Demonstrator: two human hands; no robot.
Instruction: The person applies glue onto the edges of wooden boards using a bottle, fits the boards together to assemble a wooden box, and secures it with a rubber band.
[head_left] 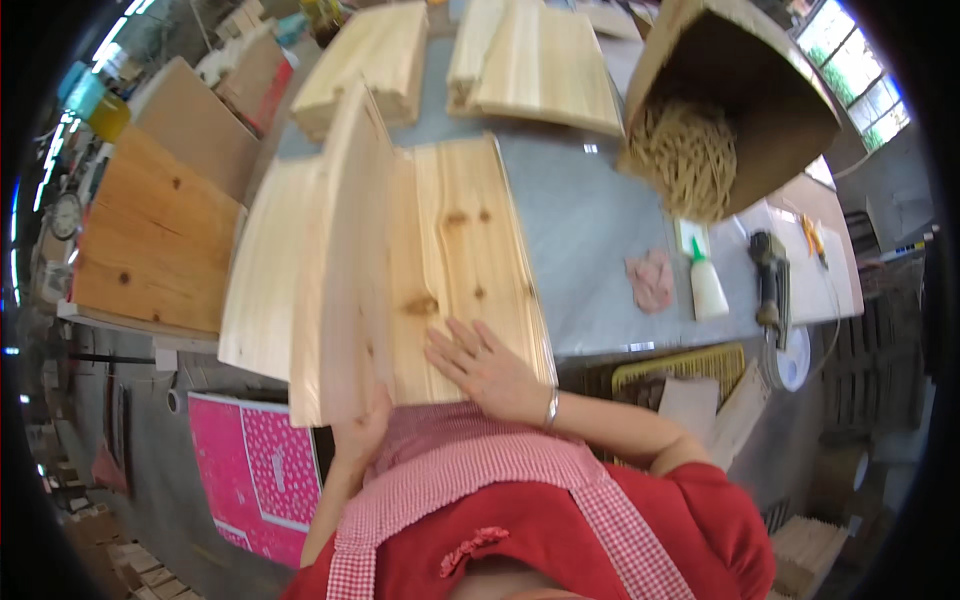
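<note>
A pale wooden board (350, 250) stands tilted up on its long edge, somewhat blurred. At its near end my left hand (362, 425) grips the board, thumb showing and the other fingers mostly hidden. A flat knotty pine panel (470, 230) lies to the right of it on the table. My right hand (490, 375) rests open on the near end of this panel, fingers spread and palm down. Another pale panel (265, 270) lies left of the raised board.
Stacked boards (370, 60) and more panels (540, 75) sit at the far side of the grey table (570, 230). On the right are a carton (760, 90) with tan strands, a pink cloth (650, 280), a white glue bottle (707, 285) and a dark hand tool (770, 280).
</note>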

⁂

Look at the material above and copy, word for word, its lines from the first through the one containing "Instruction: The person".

Demonstrator: two human hands; no robot.
Instruction: The person applies glue onto the edges of wooden boards using a bottle, fits the boards together to assemble a wooden box, and secures it with a rubber band.

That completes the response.